*What needs to be done:*
Output the first line below and each one after it, exactly, up to and including the line holding "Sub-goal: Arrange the". Pictures should not be copied.

*Data extract:*
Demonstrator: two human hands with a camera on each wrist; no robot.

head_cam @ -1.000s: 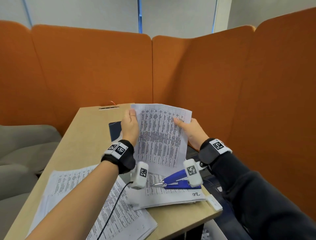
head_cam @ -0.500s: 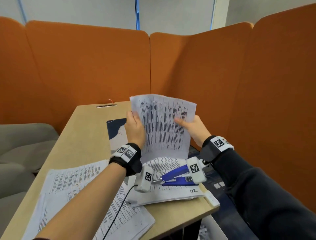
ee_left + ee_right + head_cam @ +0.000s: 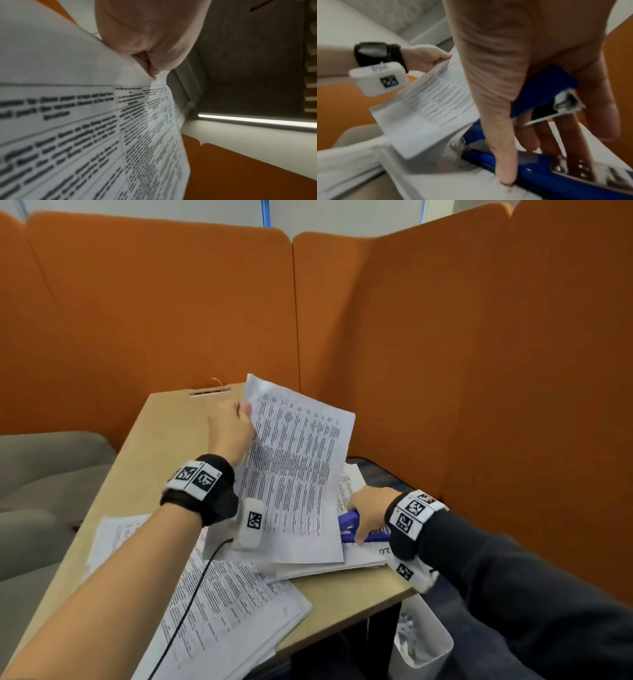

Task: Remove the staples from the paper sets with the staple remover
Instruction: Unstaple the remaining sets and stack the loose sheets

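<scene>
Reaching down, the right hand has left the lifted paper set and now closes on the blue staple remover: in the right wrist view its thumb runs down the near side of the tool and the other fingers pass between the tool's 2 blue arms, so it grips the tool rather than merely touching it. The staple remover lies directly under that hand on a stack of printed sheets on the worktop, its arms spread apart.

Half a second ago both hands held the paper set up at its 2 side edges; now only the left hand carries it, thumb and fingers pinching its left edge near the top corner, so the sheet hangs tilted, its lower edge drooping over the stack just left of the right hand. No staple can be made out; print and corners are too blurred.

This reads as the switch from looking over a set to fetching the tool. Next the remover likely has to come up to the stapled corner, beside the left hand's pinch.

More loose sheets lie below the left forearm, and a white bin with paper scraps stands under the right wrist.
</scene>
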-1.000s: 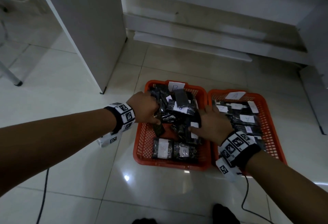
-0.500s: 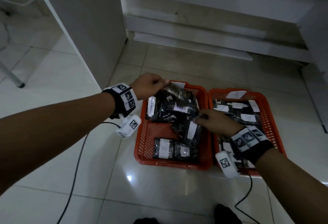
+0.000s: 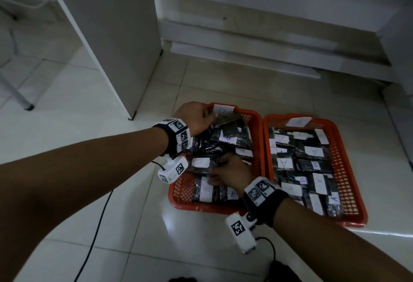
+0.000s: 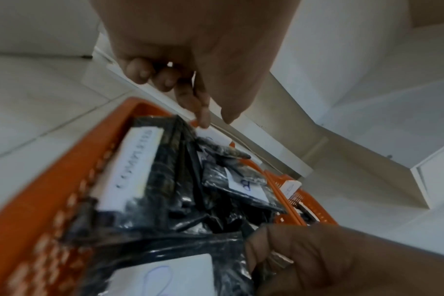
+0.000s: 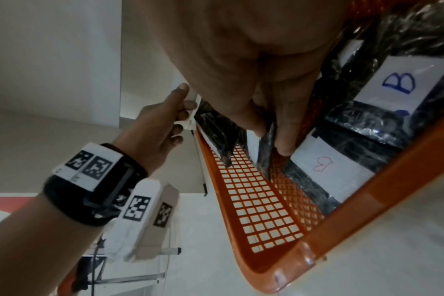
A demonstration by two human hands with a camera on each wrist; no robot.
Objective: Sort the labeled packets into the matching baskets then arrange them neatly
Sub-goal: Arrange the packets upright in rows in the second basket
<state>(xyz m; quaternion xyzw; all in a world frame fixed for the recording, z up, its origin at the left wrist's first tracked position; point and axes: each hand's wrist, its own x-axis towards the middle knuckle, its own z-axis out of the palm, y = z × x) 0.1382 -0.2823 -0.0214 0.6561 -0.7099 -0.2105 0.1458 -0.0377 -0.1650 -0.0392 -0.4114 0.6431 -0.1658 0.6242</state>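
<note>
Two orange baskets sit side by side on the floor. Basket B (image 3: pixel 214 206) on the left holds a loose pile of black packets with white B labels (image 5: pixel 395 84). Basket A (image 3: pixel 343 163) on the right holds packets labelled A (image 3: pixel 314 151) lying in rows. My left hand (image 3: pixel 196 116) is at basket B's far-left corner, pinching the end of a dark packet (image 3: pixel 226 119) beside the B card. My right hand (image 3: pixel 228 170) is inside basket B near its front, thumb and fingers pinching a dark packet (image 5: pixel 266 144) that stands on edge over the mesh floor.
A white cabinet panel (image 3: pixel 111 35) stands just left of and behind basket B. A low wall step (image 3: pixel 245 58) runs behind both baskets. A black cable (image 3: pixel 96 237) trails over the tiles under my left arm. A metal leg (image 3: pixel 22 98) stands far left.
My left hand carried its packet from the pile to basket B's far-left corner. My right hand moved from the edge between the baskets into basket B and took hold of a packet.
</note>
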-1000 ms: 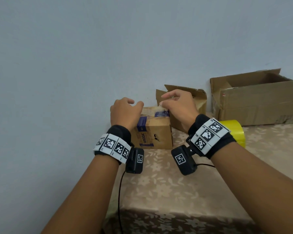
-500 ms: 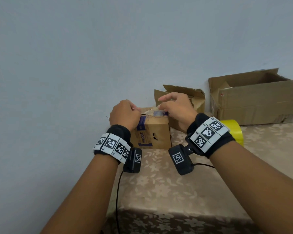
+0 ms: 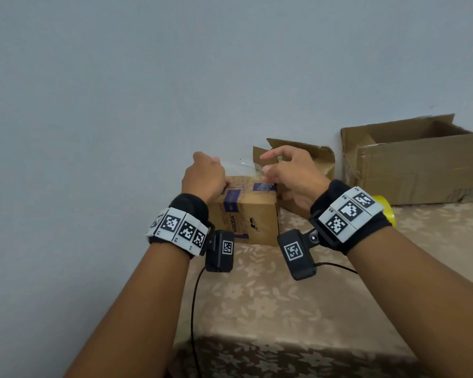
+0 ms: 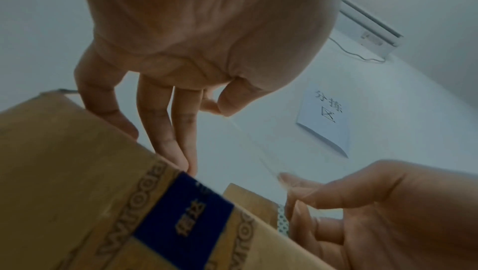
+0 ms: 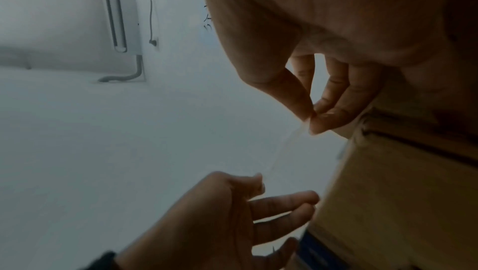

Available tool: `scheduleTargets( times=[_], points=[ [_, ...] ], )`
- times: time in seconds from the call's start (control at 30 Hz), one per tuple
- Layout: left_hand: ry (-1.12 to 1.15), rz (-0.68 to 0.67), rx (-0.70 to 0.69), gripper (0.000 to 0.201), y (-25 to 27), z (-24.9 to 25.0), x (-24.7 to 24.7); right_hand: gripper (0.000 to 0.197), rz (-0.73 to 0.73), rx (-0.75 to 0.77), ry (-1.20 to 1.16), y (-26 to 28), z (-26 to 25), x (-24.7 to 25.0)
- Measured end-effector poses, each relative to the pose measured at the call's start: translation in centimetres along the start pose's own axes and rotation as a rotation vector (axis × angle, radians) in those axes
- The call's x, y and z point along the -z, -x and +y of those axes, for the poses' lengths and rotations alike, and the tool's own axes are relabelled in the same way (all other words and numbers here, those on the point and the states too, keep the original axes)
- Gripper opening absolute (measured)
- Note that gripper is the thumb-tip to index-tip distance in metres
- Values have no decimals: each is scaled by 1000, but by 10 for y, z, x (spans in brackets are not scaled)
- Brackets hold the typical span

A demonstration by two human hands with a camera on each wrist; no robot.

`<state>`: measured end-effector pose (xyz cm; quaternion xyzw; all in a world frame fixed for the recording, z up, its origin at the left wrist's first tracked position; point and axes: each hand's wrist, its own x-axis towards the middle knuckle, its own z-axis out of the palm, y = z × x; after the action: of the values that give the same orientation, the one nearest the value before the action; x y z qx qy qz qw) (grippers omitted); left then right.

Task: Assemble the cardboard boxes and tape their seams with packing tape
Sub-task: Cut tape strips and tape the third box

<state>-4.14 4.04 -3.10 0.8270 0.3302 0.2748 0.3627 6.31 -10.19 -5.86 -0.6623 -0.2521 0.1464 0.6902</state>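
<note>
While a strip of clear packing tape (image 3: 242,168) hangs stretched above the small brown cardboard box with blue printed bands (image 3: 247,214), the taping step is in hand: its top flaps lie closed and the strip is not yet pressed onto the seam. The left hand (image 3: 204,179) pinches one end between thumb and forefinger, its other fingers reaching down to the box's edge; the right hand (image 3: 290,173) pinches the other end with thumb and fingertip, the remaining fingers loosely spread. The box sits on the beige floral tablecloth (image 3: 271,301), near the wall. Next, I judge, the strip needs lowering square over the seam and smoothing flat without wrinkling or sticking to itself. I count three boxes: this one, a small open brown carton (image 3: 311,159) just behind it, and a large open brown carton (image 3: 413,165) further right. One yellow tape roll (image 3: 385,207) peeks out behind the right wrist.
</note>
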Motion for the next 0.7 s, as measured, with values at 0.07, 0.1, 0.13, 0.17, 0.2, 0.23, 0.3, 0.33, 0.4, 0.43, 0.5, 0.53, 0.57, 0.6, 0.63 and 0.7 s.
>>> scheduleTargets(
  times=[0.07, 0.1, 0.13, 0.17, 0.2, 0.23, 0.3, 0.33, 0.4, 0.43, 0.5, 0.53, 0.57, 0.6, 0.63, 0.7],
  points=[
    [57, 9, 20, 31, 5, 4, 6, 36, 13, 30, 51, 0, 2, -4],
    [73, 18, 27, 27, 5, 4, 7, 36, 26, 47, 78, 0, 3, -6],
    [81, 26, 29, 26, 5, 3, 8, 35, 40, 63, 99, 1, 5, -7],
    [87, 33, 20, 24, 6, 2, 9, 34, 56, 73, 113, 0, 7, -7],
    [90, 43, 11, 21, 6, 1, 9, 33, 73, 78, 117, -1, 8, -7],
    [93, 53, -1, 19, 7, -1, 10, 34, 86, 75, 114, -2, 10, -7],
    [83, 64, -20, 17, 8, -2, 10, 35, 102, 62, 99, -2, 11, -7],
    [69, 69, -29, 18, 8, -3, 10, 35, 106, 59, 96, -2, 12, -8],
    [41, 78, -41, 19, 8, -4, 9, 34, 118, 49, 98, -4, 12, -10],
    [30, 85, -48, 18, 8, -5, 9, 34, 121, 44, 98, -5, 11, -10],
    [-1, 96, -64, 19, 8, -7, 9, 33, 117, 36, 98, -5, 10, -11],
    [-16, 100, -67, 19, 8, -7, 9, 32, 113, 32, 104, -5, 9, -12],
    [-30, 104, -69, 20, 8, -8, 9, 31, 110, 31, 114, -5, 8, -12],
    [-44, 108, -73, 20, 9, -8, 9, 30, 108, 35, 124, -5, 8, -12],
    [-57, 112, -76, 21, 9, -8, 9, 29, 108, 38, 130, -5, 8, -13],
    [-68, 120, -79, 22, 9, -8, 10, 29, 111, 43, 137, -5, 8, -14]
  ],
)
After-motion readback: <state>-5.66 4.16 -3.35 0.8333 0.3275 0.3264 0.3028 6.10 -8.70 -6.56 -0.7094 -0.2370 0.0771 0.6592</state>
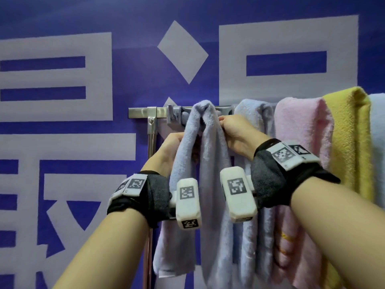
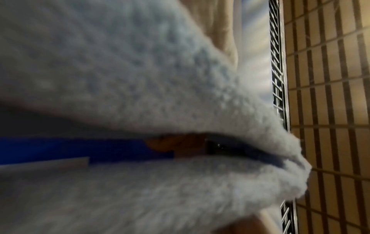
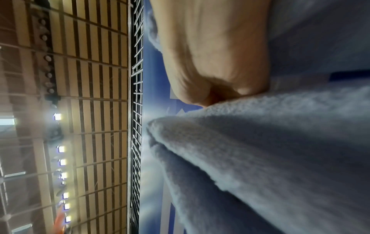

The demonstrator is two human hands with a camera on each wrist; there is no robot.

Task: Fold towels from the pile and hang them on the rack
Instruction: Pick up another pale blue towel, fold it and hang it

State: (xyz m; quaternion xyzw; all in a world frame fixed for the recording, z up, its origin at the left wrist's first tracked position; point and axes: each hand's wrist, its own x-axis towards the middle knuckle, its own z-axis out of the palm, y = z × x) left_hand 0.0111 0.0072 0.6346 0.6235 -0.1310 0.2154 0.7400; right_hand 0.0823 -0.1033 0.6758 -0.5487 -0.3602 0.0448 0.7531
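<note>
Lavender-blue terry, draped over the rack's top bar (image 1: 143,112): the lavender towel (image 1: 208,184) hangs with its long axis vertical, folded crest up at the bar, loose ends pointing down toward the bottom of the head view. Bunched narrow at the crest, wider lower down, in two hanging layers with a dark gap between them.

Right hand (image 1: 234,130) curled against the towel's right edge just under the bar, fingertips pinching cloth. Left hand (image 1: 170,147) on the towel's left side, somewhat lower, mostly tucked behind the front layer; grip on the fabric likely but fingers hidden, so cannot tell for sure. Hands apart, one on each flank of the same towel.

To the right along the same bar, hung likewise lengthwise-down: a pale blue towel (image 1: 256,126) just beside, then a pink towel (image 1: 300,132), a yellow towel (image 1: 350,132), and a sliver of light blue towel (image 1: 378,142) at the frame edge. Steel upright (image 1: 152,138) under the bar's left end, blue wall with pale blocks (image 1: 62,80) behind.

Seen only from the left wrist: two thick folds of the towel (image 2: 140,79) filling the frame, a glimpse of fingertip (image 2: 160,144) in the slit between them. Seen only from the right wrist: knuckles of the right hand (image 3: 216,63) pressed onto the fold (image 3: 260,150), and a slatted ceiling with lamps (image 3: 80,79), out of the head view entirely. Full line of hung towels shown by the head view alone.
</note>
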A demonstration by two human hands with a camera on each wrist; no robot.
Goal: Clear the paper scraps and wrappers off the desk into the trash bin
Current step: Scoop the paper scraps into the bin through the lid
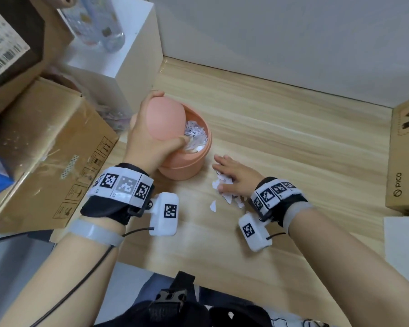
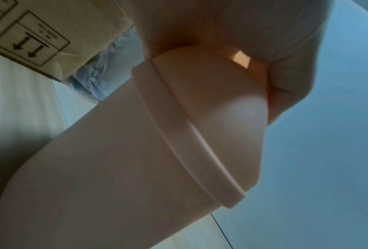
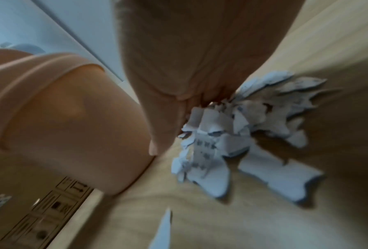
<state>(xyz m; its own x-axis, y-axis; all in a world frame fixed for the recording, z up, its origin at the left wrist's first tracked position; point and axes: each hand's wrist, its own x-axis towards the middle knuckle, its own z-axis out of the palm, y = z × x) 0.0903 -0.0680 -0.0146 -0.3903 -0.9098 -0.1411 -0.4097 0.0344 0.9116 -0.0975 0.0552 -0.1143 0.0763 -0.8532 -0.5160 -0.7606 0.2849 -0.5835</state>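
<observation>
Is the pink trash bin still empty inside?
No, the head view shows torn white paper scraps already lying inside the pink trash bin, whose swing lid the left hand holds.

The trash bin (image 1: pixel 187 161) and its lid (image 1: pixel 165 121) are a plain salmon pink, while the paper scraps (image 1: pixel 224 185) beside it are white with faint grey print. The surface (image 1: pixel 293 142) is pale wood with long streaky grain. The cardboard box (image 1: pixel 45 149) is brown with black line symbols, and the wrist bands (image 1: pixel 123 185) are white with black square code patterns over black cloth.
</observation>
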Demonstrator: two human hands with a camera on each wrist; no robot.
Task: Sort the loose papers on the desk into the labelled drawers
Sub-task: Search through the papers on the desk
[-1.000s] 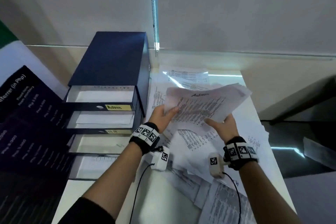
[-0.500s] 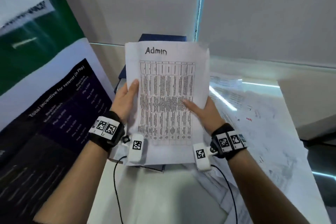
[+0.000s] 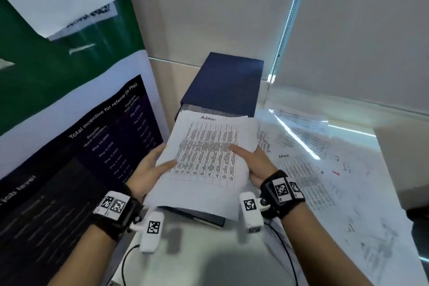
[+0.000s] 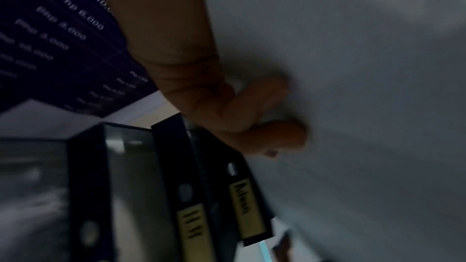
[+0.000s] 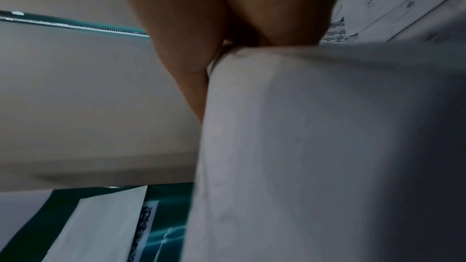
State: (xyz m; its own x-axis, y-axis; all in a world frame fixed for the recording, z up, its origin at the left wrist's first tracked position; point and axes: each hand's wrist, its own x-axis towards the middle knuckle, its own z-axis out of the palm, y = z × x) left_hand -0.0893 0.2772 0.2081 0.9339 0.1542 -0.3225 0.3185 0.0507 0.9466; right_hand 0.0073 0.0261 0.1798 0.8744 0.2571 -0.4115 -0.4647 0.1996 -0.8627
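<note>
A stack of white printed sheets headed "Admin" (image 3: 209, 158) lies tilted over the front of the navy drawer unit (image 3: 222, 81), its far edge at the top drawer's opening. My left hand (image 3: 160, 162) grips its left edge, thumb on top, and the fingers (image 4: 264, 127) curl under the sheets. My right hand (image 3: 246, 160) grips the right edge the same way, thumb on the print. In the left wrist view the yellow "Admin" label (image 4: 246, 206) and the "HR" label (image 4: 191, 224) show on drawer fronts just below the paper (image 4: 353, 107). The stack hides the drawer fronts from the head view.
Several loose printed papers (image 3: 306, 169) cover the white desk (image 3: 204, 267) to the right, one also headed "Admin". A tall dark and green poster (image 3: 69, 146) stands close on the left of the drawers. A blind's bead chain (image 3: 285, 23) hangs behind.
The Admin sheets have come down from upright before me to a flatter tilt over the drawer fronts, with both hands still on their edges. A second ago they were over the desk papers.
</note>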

*Answer section:*
Demonstrator: two human hands with a camera on each wrist; no robot.

head_cam @ -1.000s: 
head_cam @ -0.500s: 
ee_left + ee_right + head_cam @ +0.000s: 

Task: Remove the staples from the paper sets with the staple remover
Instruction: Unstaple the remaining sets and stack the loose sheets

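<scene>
Reaching down, the right hand has left the lifted paper set and now closes on the blue staple remover: in the right wrist view its thumb runs down the near side of the tool and the other fingers pass between the tool's 2 blue arms, so it grips the tool rather than merely touching it. The staple remover lies directly under that hand on a stack of printed sheets on the worktop, its arms spread apart.

Half a second ago both hands held the paper set up at its 2 side edges; now only the left hand carries it, thumb and fingers pinching its left edge near the top corner, so the sheet hangs tilted, its lower edge drooping over the stack just left of the right hand. No staple can be made out; print and corners are too blurred.

This reads as the switch from looking over a set to fetching the tool. Next the remover likely has to come up to the stapled corner, beside the left hand's pinch.

More loose sheets lie below the left forearm, and a white bin with paper scraps stands under the right wrist.
</scene>
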-1.000s: 
-0.500s: 
+0.000s: 
+0.000s: 
+0.000s: 
A demonstration by two human hands with a camera on each wrist; no robot.
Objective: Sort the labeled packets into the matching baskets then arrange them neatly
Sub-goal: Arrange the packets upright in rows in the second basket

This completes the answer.